Providing access to the new, high-quality jobs of the future and giving workers the training they need to succeed are essential for expanding and diversifying our country’s workforce.

That’s why it’s my honor to be here today to celebrate the Economic Development Administration’s $500 million Good Jobs Challenge, which is making a once-in-a-generation investment to create high-quality workforce systems and transform America’s communities.

The Good Jobs Challenge builds on over $40 billion in American Rescue Plan funds that have already been committed to strengthen and expand our workforce. This investment has contributed to a record 9 million jobs added since President Biden took office in the strongest jobs recovery in American history.

The Challenge envisions an economy that grows from the bottom up and the middle out. We’re leading with equity and expanding opportunities across diverse populations, including working parents, communities of color, veterans, formerly incarcerated individuals, those in recovery, individuals with disabilities, the LGBTQ+ community, indigenous communities, coal communities, rural communities, and communities facing high and persistent rates of poverty.

All 32 Good Jobs Challenge awardees are focused on removing systemic barriers for workers through support services such as childcare and transportation, and opening doors to a variety of paid on-the-job training opportunities.   

From high unemployment neighborhoods in urban areas to coastal port communities and rural counties, the 32 awardees have a focus on equity and are committed to improving opportunities for workers, ultimately placing over 50,000 American workers in good jobs.

The Good Jobs Challenge is focused on employer-led, worker-centered systems.
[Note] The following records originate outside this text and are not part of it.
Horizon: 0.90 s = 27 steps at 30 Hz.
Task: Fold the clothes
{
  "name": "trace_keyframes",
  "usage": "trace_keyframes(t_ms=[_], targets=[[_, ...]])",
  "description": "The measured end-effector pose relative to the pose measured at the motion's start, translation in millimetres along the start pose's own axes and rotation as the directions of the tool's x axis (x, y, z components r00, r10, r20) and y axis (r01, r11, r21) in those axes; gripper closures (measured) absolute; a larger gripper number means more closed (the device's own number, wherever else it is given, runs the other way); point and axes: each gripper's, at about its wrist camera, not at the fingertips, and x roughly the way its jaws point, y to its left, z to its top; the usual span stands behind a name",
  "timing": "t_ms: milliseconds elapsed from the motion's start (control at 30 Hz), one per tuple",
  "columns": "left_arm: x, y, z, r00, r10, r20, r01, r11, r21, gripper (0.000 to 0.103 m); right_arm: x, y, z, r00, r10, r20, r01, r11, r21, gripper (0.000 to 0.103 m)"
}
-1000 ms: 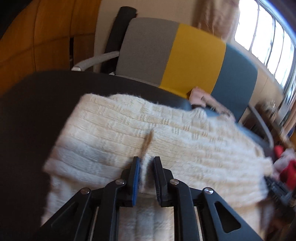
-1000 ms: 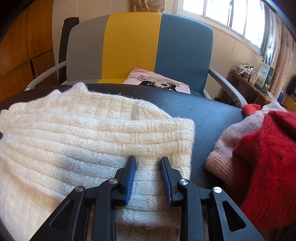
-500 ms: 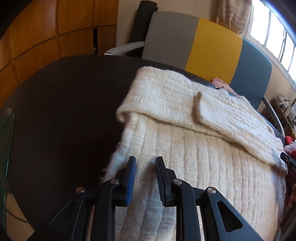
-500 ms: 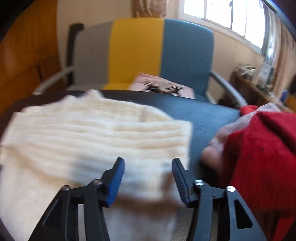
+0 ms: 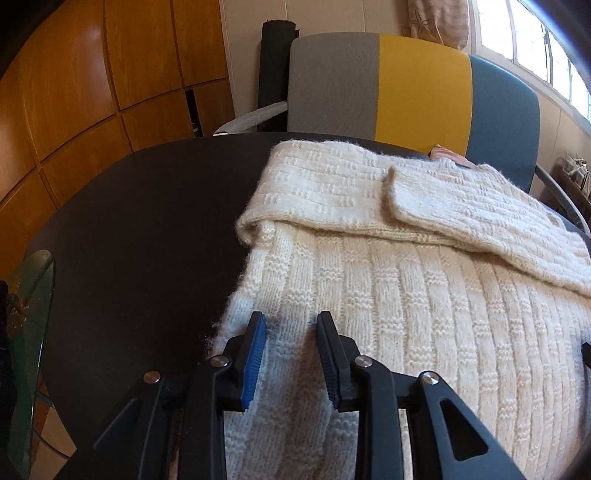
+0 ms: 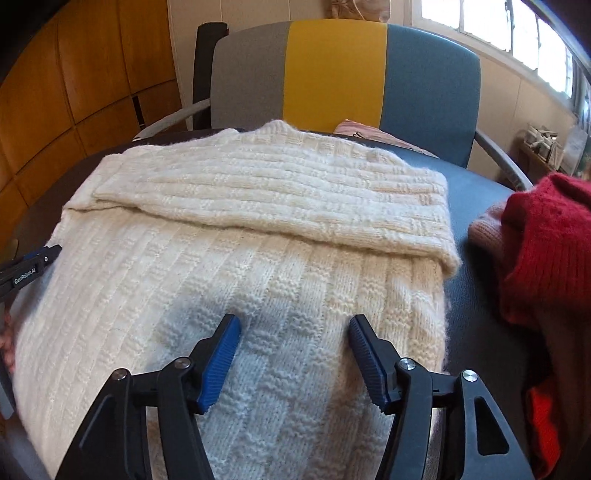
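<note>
A home living room: colour-blocked armchair (image 6: pixel 343 70), wooden cabinets (image 5: pixel 92 92), curtained window (image 5: pixel 535 44).

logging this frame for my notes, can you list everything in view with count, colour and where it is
knit sweater: one, cream, spread on the table, far part folded over the near part
table: one, dark, under the sweater
red knit garment: one, red, at the table's right edge
pink knit garment: one, pale pink, beside and partly under the red one
chair: one, grey, yellow and blue back, behind the table
cushion: one, pink, on the chair seat
wood panelling: orange-brown, left wall
window: upper right
left hand-held gripper: black, blue pads, jaws opening, over the sweater's left edge
right hand-held gripper: black, blue pads, jaws opening, over the sweater's near right part
</note>
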Motion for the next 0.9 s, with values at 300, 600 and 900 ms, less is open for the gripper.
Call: trace_keyframes(t_ms=[300, 600, 900], targets=[[16, -9, 18, 0.999, -0.021, -0.028, 0.02, 0.999, -0.029, 0.073, 18, -16, 11, 1.0, -0.008, -0.001, 0.008, 1.0, 0.022, 0.033], [23, -16, 24, 1.0, -0.021, -0.018, 0.02, 0.999, -0.039, 0.072, 26, -17, 16, 1.0, -0.025, 0.006, 0.025, 0.999, 0.025, 0.029], [19, -15, 22, 0.999, -0.031, -0.016, 0.03, 0.998, -0.047, 0.072, 21, -13, 11, 0.999, -0.046, 0.008, 0.046, 0.999, 0.019, 0.027]])
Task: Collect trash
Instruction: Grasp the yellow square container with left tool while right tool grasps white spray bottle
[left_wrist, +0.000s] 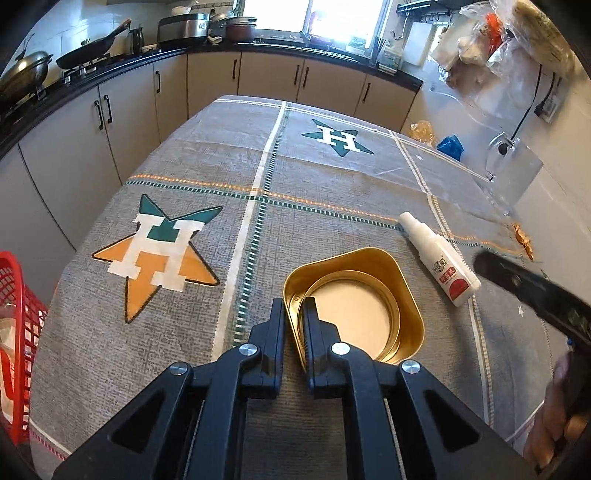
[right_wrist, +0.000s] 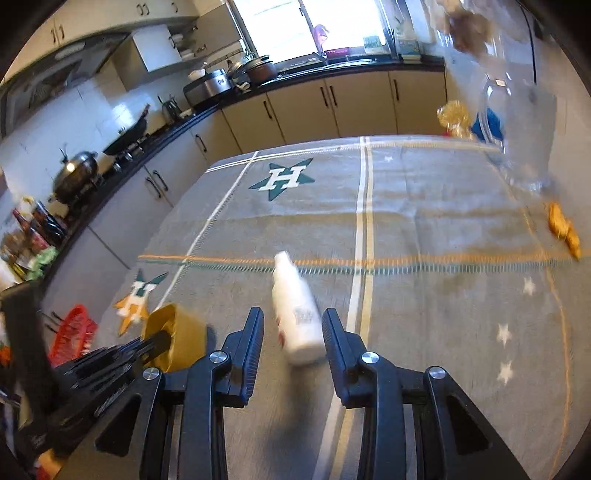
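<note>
Pinching only the thin wall of the gold square metal tin (left_wrist: 354, 306) on the bench, our left gripper (left_wrist: 293, 314) may lose it; right gripper (right_wrist: 293, 325), jaws wide, straddles the white plastic spray bottle (right_wrist: 297, 317), which could roll.

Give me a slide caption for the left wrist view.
Left gripper pinches the gold tin's wall beside a white spray bottle.
</note>
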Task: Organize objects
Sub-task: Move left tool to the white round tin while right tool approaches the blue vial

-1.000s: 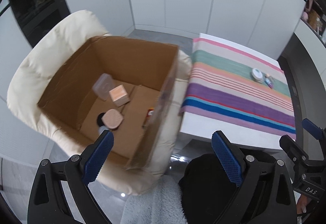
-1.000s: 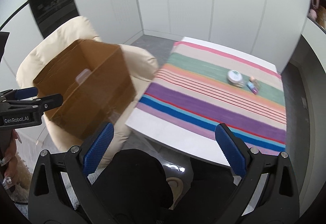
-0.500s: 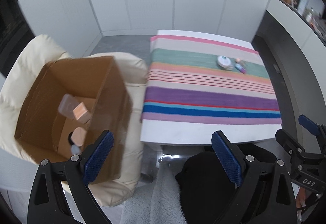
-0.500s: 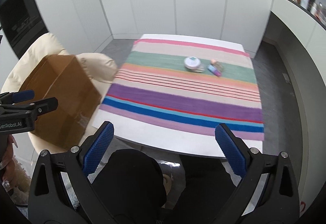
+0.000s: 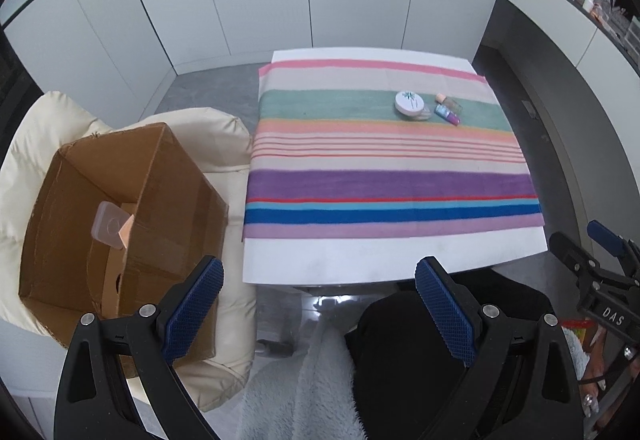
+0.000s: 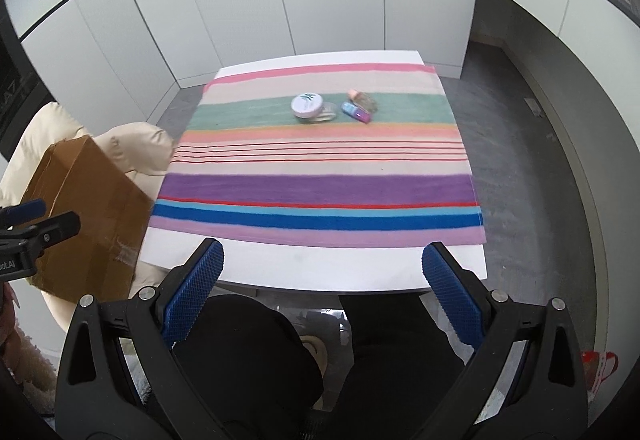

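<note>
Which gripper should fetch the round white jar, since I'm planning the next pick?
Probably the right gripper: open, empty, facing the round white jar almost head-on. The left gripper, also open, sits nearer the cardboard box.

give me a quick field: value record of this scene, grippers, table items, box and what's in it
left gripper: open, empty, held short of the table's near edge
right gripper: open, empty, over the table's near edge
table: white, covered by a striped cloth
on cloth, far side: round white jar, clear bottle with peach cap, small blue and purple bottle, close together
cardboard box: open, on a cream armchair left of the table
in box: clear square container, peach item partly hidden behind the box wall
</note>
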Tool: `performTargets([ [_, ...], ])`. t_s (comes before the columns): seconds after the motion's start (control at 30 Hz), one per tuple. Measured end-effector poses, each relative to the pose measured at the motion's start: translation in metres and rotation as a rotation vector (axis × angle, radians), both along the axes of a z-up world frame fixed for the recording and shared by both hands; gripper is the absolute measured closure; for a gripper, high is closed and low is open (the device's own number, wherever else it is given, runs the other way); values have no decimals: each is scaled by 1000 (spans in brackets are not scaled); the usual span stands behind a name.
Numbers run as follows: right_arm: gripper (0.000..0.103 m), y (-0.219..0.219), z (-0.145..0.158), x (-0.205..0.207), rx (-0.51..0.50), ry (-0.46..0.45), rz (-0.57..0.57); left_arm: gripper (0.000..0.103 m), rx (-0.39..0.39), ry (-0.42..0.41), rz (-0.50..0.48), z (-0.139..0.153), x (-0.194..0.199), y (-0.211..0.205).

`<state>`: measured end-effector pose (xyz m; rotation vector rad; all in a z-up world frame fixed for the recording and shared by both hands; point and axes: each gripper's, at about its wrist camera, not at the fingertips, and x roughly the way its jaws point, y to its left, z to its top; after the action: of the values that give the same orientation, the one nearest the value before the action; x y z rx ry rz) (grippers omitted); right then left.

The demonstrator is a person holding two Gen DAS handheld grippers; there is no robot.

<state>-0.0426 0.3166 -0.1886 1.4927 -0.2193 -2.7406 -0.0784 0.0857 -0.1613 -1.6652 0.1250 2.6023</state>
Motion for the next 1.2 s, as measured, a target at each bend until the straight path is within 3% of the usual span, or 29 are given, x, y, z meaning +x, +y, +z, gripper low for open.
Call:
performTargets([
  [0.37, 2, 24, -24, -31, 6, -26, -24, 5, 24, -48, 64, -13, -34, -1],
  [0.6, 2, 31, -43, -65, 24, -46, -16, 5, -11, -4, 24, -23, -85, 23],
  [0.73, 2, 36, -53, -88, 33, -50, -10, 5, -44, 25, -28, -47, -122, 43],
  [1.2, 2, 55, -97, -175, -18, -54, -32, 5, 46, 5, -65, -141, -239, 111],
])
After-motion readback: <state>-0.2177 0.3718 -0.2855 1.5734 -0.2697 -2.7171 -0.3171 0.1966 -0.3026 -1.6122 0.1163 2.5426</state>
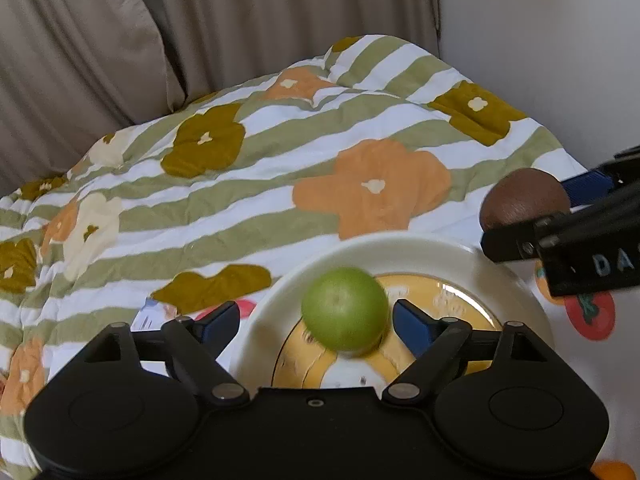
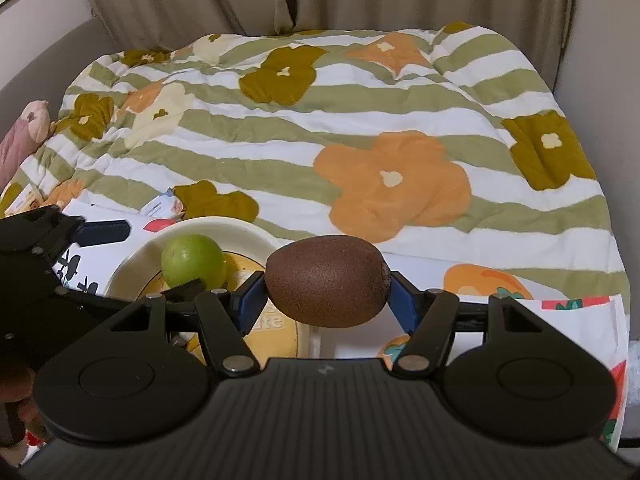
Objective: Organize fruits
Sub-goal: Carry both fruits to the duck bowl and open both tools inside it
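Left gripper (image 1: 316,318) jaws spread wide, both blue pads clear of the green fruit (image 1: 345,309) between them; nothing gripped. Right gripper (image 2: 326,294) jaws clamped on the brown kiwi (image 2: 327,280), one blue pad pressed on each end, kiwi lying crosswise and held above the plate's right edge.

Big to small: flowered quilt (image 2: 360,128), green and white stripes with orange and olive blooms, covers the bed behind; beige curtain (image 1: 100,40) hangs at the back. Fruit-print cloth (image 2: 580,320) lies under the plate, nearest the camera. Cream plate (image 1: 400,246) with a yellow centre sits on that cloth. Green fruit sits inside the plate, left of centre in the right wrist view, a bit blurred in the left wrist view; can't tell if it fully rests on the plate. Kiwi shows in the left wrist view at the far right, just past the plate rim, in the other gripper's fingers. Small white packet (image 2: 162,205) lies on the quilt just behind the plate.
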Action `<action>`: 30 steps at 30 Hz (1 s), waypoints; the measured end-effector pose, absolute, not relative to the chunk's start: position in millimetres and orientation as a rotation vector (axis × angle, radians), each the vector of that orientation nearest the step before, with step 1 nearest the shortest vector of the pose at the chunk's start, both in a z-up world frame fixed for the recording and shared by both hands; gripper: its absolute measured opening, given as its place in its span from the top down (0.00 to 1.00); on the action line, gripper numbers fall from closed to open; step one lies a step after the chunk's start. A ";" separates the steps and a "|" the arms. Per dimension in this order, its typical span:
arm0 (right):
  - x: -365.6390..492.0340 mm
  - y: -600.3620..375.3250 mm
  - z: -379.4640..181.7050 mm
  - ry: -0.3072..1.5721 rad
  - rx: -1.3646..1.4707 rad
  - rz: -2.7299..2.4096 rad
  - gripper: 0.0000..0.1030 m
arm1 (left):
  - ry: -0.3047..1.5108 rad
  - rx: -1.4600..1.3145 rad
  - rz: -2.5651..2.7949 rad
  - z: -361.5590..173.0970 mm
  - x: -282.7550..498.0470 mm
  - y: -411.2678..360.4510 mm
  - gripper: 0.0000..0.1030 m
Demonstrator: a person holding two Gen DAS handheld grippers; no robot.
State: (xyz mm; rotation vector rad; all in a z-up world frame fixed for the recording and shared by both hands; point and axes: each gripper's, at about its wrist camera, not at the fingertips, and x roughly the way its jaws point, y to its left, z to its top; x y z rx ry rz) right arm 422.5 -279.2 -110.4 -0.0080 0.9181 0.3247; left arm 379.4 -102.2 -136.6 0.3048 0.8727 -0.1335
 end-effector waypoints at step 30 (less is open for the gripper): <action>398.7 -199.7 -148.7 0.793 -0.377 0.547 0.18 | 0.909 0.163 0.008 -117.1 318.7 -53.3 0.14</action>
Awardees are bringing employers to the table as partners to articulate the demand and skills required for specific jobs, to help design and deliver effective training programs, and to make tangible commitments to hire workers. And we’re engaging with labor – 50% of our grantees have unions involved.

I’m proud to be with one of our awardees today – the Maryland Department of Labor, who will support the growing offshore wind industry by implementing a new apprenticeship model in partnership with leading employers – including Chesapeake Shipbuilding, Crystal Steel Fabricators, US Wind, and Ørsted Offshore North America – and seven local unions.

With a focus on formerly incarcerated individuals, veterans, disconnected youth, and other underserved populations, this program will train thousands of individuals to enter well-paying jobs in the industry.

And this is just one of the 32 Good Jobs Challenge awardees nationwide – all of whom will drive the U.S. toward a more inclusive, competitive, prosperous, and sustainable workforce ecosystem.

I’m looking forward to seeing the benefits of this program here in Maryland and across the country. Thank you for being here and for your commitment to our workers and communities.